Having presented his counterargument against the principle of alternate possibilities, Frankfurt suggests that it be revised to take into account the fallacy of the notion that coercion precludes an agent from moral responsibility. It must be only because of coercion that the agent acts as they do. The best definition, by his reckoning, is this: "[A] person is not morally responsible for what [they have] done if [they] did it only because [they] could not have done otherwise".

==Criticism==
One of the first objections raised by opponents of the Frankfurt-style cases is the two-horned dilemma. This objection was most notably raised by philosophers such as Widerker, Ginet, and Kane. The two-horned dilemma focuses on the connection between the agent's inclination and the agent's decision. This connection can be either deterministic or indeterministic.

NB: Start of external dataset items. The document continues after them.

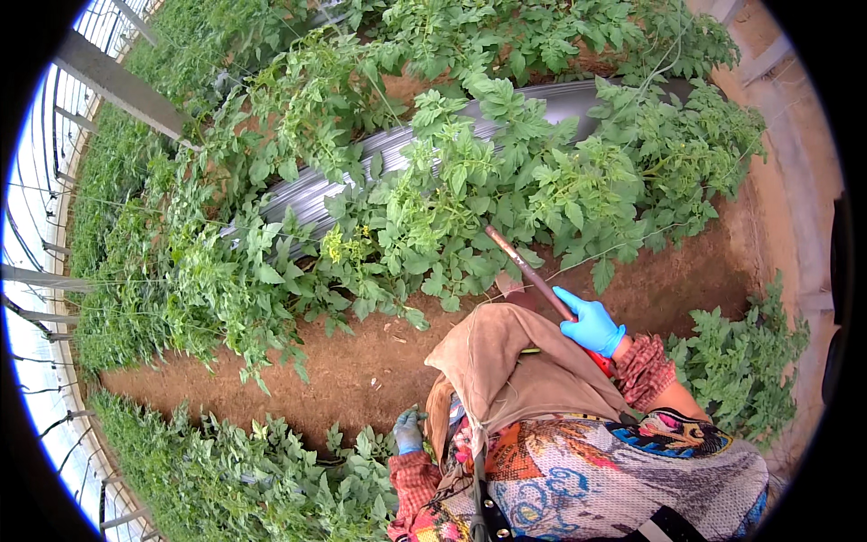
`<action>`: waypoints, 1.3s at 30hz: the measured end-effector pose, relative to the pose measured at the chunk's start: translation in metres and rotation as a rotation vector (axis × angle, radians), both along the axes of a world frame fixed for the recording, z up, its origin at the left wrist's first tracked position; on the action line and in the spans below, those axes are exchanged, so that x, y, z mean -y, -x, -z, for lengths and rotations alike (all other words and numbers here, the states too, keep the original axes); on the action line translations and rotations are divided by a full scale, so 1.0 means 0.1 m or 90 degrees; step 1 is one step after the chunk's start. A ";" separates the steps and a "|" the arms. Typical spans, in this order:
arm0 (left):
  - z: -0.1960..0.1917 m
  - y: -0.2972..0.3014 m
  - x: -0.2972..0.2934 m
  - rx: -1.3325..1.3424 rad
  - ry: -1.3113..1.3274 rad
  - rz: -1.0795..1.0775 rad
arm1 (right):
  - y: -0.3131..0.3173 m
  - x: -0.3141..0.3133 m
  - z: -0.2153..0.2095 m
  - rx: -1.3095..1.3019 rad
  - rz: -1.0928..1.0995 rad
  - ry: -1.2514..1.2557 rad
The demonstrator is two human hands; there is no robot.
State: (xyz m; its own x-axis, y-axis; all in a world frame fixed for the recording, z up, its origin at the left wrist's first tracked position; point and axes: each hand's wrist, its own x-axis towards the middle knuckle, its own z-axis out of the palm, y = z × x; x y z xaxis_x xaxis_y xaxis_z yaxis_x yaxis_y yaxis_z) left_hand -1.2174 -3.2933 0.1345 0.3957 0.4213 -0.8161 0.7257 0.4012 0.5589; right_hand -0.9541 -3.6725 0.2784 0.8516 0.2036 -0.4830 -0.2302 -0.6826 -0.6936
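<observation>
My right hand, in a bright blue glove, is closed around a slim dark brown rod. The rod slants up and to the left. Its lighter tip reaches the lower leaves of a tomato plant; whether it touches them I cannot tell. Small yellow flowers show left of the tip. Down by my left side hangs my left hand, in a soiled blue glove. Its fingers look loosely bent and apart, with nothing visible in them. A brown cloth drapes over my front, and something red shows beside my right wrist.
A bare soil path runs between rows of leafy plants. Silvery plastic mulch covers the bed ahead. Thin strings rise among the stems. A concrete post leans at upper left, and a pale ledge borders the right.
</observation>
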 end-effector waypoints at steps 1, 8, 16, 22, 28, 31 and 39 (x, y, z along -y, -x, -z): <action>0.01 -0.10 0.00 -0.002 0.003 0.009 | 0.00 -0.02 -0.09 -0.007 -0.006 -0.006; 0.01 -0.64 0.05 0.067 0.012 0.009 | -0.28 -0.08 -0.20 -0.050 -0.023 0.072; -0.23 -0.92 0.15 -0.018 -0.009 0.024 | -0.72 0.24 -0.25 0.041 -0.193 0.257; -0.15 -1.11 0.27 -0.011 0.005 0.010 | -1.13 0.21 -0.34 0.100 -0.314 0.262; -0.13 -1.43 0.30 0.024 -0.010 -0.004 | -1.45 0.17 -0.27 0.134 -0.331 0.244; -0.05 -1.38 0.29 0.035 -0.008 -0.041 | -1.57 0.18 -0.25 0.107 -0.360 0.262; -0.08 -1.40 0.35 -0.014 -0.036 -0.026 | -2.00 0.16 -0.44 0.155 -0.509 0.345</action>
State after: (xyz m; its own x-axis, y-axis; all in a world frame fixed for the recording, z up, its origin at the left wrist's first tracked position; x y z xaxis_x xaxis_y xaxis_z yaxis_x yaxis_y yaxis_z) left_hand -1.0770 -3.3282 0.1424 0.3592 0.4822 -0.7990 0.7216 0.3994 0.5655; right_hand -0.7545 -3.6888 0.3228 0.6481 0.5648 -0.5109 0.5431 -0.8130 -0.2098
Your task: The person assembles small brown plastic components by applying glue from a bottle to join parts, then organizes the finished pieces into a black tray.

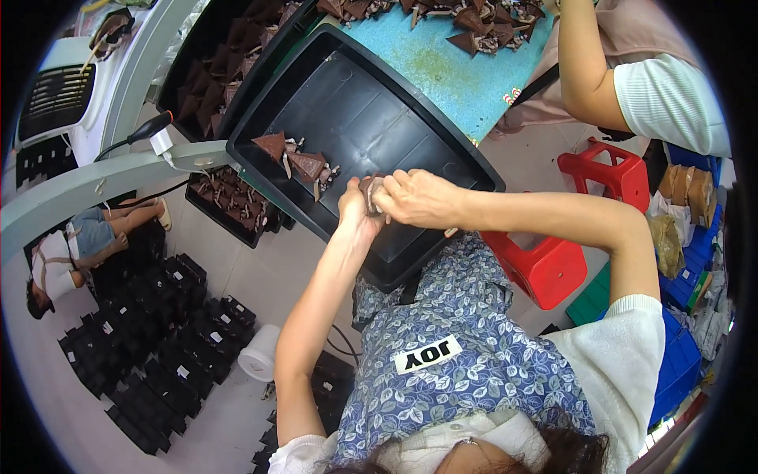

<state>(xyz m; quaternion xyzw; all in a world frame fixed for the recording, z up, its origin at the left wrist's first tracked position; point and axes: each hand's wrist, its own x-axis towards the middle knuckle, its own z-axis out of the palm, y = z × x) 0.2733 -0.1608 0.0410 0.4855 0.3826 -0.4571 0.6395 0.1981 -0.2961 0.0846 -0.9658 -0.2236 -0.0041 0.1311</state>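
Observation:
Over a black plastic tray (pixel 359 103), my left hand (pixel 357 212) and my right hand (pixel 418 197) meet, both closed on a small brown piece (pixel 371 194). My fingers cover most of it, so its shape and any finer part in the right fingertips are hidden. Inside the tray, left of my hands, lie several brown triangular pieces (pixel 309 166) with small pale and dark bits attached. The near edge of the tray rests close against my blue leaf-patterned apron (pixel 466 316).
A turquoise work surface (pixel 442 71) beyond the tray carries heaps of similar brown pieces (pixel 482 24). More fill black crates (pixel 229 207) at left. A co-worker's arm (pixel 586 71) is at upper right. Red stools (pixel 545 272) stand right; stacked black bins (pixel 158 355) cover the left floor.

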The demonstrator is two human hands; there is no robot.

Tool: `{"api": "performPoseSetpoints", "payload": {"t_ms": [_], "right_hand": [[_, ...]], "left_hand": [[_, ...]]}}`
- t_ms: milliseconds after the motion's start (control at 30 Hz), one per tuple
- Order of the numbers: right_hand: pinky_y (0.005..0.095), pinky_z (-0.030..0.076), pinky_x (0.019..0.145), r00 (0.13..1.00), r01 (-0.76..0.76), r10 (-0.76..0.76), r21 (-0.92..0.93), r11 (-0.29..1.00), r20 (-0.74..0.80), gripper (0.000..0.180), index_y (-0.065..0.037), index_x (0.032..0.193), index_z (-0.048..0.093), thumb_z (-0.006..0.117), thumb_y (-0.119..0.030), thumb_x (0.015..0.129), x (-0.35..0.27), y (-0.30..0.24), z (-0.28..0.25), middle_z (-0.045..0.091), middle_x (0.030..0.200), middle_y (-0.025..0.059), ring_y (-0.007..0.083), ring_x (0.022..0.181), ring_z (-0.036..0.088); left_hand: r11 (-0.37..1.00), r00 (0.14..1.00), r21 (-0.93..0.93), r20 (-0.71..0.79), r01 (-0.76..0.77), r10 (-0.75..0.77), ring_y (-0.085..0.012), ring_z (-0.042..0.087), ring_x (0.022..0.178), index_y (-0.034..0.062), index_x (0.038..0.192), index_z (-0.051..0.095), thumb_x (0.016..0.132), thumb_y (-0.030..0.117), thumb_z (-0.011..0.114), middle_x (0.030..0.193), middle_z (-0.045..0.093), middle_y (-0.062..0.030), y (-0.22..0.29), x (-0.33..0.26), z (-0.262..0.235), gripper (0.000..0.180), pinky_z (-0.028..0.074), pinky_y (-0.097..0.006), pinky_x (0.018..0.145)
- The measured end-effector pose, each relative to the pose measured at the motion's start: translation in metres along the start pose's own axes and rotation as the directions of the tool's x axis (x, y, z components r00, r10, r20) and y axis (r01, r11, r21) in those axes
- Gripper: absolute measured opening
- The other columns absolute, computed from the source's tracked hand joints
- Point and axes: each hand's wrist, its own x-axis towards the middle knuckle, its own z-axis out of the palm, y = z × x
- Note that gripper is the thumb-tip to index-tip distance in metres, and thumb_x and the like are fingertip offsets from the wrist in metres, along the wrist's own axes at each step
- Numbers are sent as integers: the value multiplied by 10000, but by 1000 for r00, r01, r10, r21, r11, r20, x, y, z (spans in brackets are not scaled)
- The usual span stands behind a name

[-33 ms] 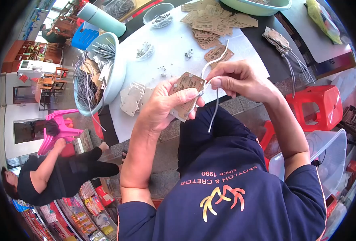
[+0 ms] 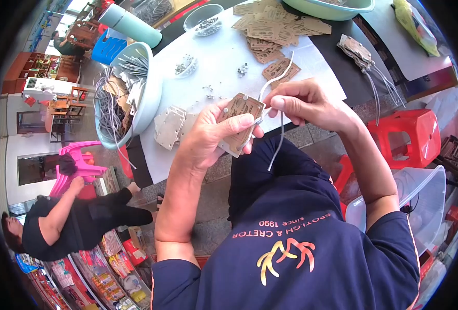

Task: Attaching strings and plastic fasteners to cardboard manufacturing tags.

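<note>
My left hand (image 2: pixel 212 128) is closed round a small brown printed cardboard piece (image 2: pixel 243 105), its thumb pressed across the front. Round metal studs show at the card's upper corners. Just right of it, my right hand (image 2: pixel 305 106) pinches a pale grey cord (image 2: pixel 276 150) close to the card's edge. One end of the cord curves up over the table, while another hangs down in front of my lap. How the cord passes through or round the card is hidden by my fingers. Nearby on the table lies a small stack of pale plates (image 2: pixel 170 126).
A white-covered table (image 2: pixel 213 62) carries loose brown cards (image 2: pixel 273 28), small metal parts (image 2: pixel 242 70) and clear bowls (image 2: pixel 203 23). At left stands a light-blue basin (image 2: pixel 154 90) of cords and cards. Corded cards (image 2: pixel 355 51) lie right; a red stool (image 2: pixel 407 137) stands beyond. A person (image 2: pixel 69 227) is at left.
The hanging cord end has shifted slightly, and my right hand has moved very little. The person at left has moved a bit. My left hand keeps its hold.
</note>
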Motion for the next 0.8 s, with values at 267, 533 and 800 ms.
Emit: {"api": "performPoseSetpoints", "payload": {"t_ms": [267,533,800], "right_hand": [[187,248,459,988,-42,92,354,934,-125,310,-22,966,671,590,-321,953,12,11,18,484,642,-57,13,508,352],[185,288,514,972,60,37,402,913,-230,210,-43,914,673,635,-250,918,19,14,22,532,680,-65,12,548,377],[213,455,730,977,99,0,454,885,-213,226,-41,931,679,649,-264,909,19,14,26,620,802,-17,53,744,553]], "left_hand": [[1000,1000,16,-13,-12,12,-143,611,542,-31,1152,560,840,175,676,784,653,-132,1,1,8,392,505,-240,516],[1000,999,-1,-40,-30,30,-157,616,546,-6,1172,558,828,131,677,785,652,-140,-1,1,5,389,512,-249,513],[999,999,-22,29,-38,38,-184,668,707,-3,1123,603,852,122,669,903,684,-139,-8,2,-6,306,551,-302,647]]}}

If the connection between the agent's inclination and the agent's decision is deterministic, then proponents of the Frankfurt-style cases are charged with begging the question. A deterministic connection begs the question because proponents of Frankfurt-style cases are assuming the very thing that is being debated, that moral responsibility does not require alternate possibilities or the ability to do otherwise. Suppose the agent's inclination is causally sufficient for bringing about the agent's decision. This would mean that the agent was determined to make that decision prior to any kind of decision-making. Thus, the agent did not freely come to the decision for reasons of her own. Opponents of the Frankfurt-style cases would immediately contend that the agent is not morally responsible. This is because they are operating from the get-go that moral responsibility requires free will. Therefore, if the Frankfurt-style cases are operating within a metaphysically deterministic framework, then proponents of Frankfurt-style cases cannot reasonably expect their opponents to be convinced.

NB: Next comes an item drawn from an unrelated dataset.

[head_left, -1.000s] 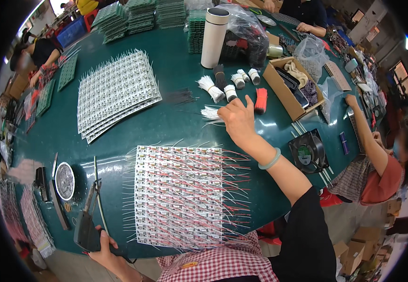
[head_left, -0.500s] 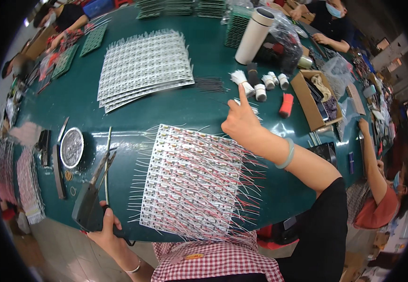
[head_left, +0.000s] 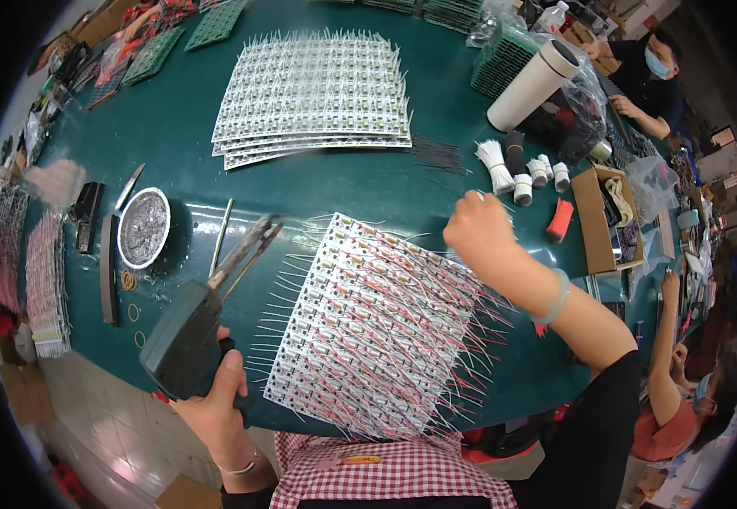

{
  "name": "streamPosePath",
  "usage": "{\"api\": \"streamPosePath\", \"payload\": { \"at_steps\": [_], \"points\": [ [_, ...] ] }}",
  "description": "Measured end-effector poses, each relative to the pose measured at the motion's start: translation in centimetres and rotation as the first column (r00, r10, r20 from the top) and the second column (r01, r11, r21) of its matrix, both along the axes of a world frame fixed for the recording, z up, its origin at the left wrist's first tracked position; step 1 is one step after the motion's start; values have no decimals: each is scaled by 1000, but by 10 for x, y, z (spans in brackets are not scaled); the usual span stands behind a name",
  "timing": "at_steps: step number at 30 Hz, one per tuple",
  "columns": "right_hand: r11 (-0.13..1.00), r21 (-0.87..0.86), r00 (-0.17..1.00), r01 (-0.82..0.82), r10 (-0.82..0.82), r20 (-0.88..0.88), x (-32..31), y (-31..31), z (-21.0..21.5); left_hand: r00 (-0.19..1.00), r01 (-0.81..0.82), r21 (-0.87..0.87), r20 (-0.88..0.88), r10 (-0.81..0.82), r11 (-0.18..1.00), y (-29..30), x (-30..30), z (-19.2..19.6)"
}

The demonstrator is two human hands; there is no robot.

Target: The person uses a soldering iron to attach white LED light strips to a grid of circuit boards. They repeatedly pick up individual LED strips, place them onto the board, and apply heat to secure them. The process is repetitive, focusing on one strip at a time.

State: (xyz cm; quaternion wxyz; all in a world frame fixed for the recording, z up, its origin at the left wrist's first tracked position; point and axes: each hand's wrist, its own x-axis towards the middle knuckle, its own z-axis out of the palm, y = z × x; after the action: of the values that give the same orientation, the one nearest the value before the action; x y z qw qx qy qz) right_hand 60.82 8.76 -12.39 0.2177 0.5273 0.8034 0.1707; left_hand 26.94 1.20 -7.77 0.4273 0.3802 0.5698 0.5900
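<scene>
My left hand [head_left: 218,409] grips a dark green soldering gun [head_left: 183,338] by its handle. The gun's long tip points up and right, left of a white circuit board panel [head_left: 377,331]. Rows of white and red wires stand out of this panel, which lies slanted in front of me. My right hand [head_left: 480,233] is closed, fingers curled downward, just past the panel's far right corner. A few white wires show beside its knuckles; whatever its fingertips hold is hidden. Bundles of white wires [head_left: 494,166] lie just beyond this hand.
Stacked white panels [head_left: 313,93] lie at the back, with loose black wires [head_left: 438,154] alongside. On the left are a silvery bowl [head_left: 144,227], a thin rod [head_left: 221,236] and rubber bands. A flask [head_left: 534,85], red bundle [head_left: 560,221] and cardboard box [head_left: 593,220] stand right. Co-workers sit around.
The view has shifted, so the table's things sit differently in it. My right index finger was stretched out and is now curled in. The soldering gun's tip has swung towards the panel.
</scene>
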Motion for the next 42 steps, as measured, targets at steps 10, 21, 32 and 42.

On the other hand, if the connection between the agent's inclination and the agent's decision is indeterministic, then opponents of the Frankfurt-style cases argue that the agent has the ability to do otherwise. This is problematic for proponents of the Frankfurt-style cases because they are supposed to show a situation where an agent is morally responsible for the decision and yet is unable to truly do otherwise. Suppose the agent's inclination and the agent's decision is indeterministic. This means that the agent's inclination is not necessarily indicative of what the agent's decision will be. Thus, it is possible for the agent to show the correct inclination, evade the computer device, but then make the "wrong" decision. Even if the computer device kicks in after the "wrong decision", the agent still encountered the ability to do otherwise. This kind of Frankfurt-style case would fail to present a situation where an agent is morally responsible while lacking alternate possibilities.

== Responses ==
There have been a number of responses to the two-horned dilemma. One response has been to argue that a deterministic connection does not actually beg the question. Fischer has argued for this response by arguing that the Frankfurt-style case cannot stand alone, but must be taken in conjunction with other arguments. These other arguments are supposed to show that causal determinism in and of itself and apart from ruling out alternate possibilities does not threaten moral responsibility.

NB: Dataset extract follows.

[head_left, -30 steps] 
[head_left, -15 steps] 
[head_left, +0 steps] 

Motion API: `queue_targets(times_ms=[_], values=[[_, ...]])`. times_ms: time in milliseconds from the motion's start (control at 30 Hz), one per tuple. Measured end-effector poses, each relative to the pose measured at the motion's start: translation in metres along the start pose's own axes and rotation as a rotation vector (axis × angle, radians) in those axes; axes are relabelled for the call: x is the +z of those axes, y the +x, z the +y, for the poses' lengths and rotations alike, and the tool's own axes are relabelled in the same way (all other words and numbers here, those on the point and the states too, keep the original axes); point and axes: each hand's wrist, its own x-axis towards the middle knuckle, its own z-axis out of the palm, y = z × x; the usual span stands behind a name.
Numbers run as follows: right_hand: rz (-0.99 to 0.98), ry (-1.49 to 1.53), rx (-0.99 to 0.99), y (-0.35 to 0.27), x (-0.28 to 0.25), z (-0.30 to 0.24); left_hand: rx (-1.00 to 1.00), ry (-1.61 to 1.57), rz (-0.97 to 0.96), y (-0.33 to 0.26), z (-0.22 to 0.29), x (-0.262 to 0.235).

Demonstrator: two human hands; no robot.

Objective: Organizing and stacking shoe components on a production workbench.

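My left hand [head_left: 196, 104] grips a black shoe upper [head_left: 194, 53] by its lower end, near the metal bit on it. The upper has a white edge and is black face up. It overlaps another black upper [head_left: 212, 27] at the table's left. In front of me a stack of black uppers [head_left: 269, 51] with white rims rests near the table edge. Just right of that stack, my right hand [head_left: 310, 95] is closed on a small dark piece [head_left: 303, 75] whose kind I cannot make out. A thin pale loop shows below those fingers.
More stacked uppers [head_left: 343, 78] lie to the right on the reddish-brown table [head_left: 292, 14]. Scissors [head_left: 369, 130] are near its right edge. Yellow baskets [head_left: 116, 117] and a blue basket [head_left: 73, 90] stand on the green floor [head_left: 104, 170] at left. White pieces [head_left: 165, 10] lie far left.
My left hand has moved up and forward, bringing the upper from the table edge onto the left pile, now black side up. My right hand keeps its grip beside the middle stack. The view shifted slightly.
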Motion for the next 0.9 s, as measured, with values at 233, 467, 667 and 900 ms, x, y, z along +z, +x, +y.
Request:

A second response is to revise the Frankfurt-style cases. This revision consists in creating a case with an explicit indeterministic connection where the agent is still morally responsible without any alternate possibilities. These kind of Frankfurt-style cases do it by incorporating buffer zones that act to eliminate alternate possibilities.

Michael Otsuka proposes to reject PAP in favor of a different incompatibilist principle, the principle of avoidable blame.

== Legacy ==
The responses to the Frankfurt cases are still being debated.